Will there continue to be jam bands? If people look backward, there won’t. If people start writing new music using the language of improvisation, sure. But if you’re just celebrating something that happened in 1970, it’s got to die. [...]
I had dinner with a young band. I’m not going to say their name. We had this big dinner, and I said, “Who’s your favorite band?” They were naming these ’70s bands. This nostalgia thing going on in the whole music scene, it’s killing me. Anderson .Paak and Kendrick Lamar and people like that are moving forward. I also like King Gizzard & the Lizard Wizard a lot. They’re not a jam band, but they love the act of creation, and you can feel it. But, God, of all the people to be talking about nostalgia: Trey from the hippie band. Maybe that’s why I’m grappling with this. I’m feeling the needle pointing a little bit backward. [...]
Nostalgia can be valid and good. I think it’s a baby-boomer thing. A lot of the tours that are out now — I mean, I like Queen. I didn’t get to see the original Queen. I like Adam Lambert. Lambert has taken over Freddie Mercury’s lead-singer spot in the current incarnation of Queen. He’s a great guy, a great singer. But I have this twinge of, Hey, man, make another album.

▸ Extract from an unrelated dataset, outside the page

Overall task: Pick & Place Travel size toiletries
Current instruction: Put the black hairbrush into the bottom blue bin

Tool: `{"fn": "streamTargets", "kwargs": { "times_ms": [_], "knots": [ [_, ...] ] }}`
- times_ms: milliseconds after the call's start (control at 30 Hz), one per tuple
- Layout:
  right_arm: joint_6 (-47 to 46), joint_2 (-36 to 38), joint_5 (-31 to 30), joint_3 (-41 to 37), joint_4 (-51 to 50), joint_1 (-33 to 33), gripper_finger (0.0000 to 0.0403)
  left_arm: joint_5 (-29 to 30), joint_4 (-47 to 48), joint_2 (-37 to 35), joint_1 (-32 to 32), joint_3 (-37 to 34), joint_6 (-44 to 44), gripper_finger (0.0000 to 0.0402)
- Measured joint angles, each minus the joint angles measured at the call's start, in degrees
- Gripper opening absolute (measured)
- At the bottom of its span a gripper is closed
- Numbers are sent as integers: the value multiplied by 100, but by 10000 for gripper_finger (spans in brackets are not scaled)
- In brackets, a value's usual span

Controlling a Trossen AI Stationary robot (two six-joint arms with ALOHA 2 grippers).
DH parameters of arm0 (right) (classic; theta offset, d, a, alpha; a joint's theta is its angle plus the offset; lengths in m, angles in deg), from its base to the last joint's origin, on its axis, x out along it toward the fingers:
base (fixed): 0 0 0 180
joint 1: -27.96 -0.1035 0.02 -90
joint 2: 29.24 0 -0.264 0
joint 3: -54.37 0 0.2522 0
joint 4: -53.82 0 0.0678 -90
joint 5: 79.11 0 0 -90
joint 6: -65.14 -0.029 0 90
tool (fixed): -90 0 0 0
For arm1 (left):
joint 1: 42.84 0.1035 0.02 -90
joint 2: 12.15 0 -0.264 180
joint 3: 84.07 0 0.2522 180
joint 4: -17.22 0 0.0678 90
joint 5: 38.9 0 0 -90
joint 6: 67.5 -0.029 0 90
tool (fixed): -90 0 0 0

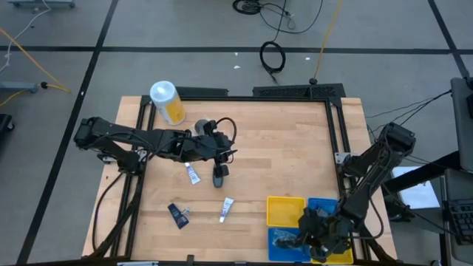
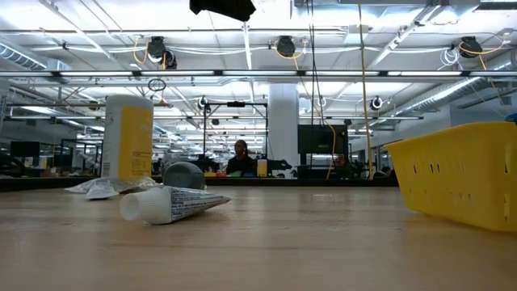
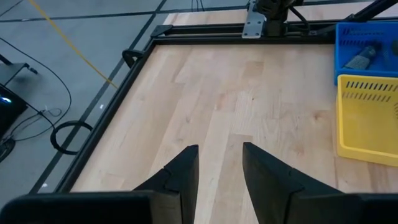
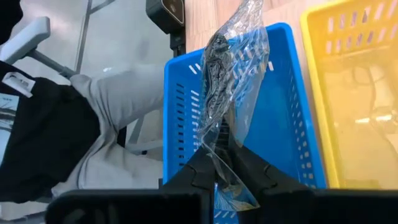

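Note:
My left gripper (image 1: pixel 228 153) is open and empty above the middle of the table, its fingers (image 3: pixel 186 168) over bare wood. Under it stands a round grey jar (image 1: pixel 219 176), also in the low view (image 2: pixel 184 175). A white tube (image 1: pixel 192 174) lies beside the jar. Another white tube (image 1: pixel 225 209) and a dark blue tube (image 1: pixel 178 215) lie nearer the front edge. My right gripper (image 1: pixel 316 235) is over the blue bin (image 1: pixel 329 210), shut on a clear plastic bag (image 4: pixel 231 68) with something dark inside. My right gripper pinches the clear bag between its two fingers (image 4: pixel 252 171) at a crumpled part (image 4: pixel 219 149) near one end. The fingers slant down from above into the blue bin (image 4: pixel 292 112). The rest of the bag stretches ahead of the fingertips, inside the bin. Whether it rests on the bin's floor I cannot tell.
A yellow bin (image 1: pixel 286 210) stands left of the blue one at the front right. A tall yellow canister (image 1: pixel 167 102) with a white lid stands at the far left. A black frame (image 1: pixel 336 125) borders the table. A person's leg in grey (image 4: pixel 118 99) shows beyond the blue bin.

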Motion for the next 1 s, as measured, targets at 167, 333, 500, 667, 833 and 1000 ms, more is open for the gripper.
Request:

I’m not picking on anyone. I love those guys, but you know, Phish came up in ’83, ’84, ’85. I think about all this good music that happened then — Minutemen, Bad Brains — which was a reaction against that baby-boomer thing. Even Bowie was writing “All the Young Dudes”: “And my brother’s back at home/With his Beatles and his Stones.” It’s a fascination with, like, a window of time, 1966 to 1973. It’s got to give at some point. If you took the musicians that were great in 1970 and said “We want you to play music from 50 years ago,” they’d be playing John Philip Sousa or something. It’s crazy.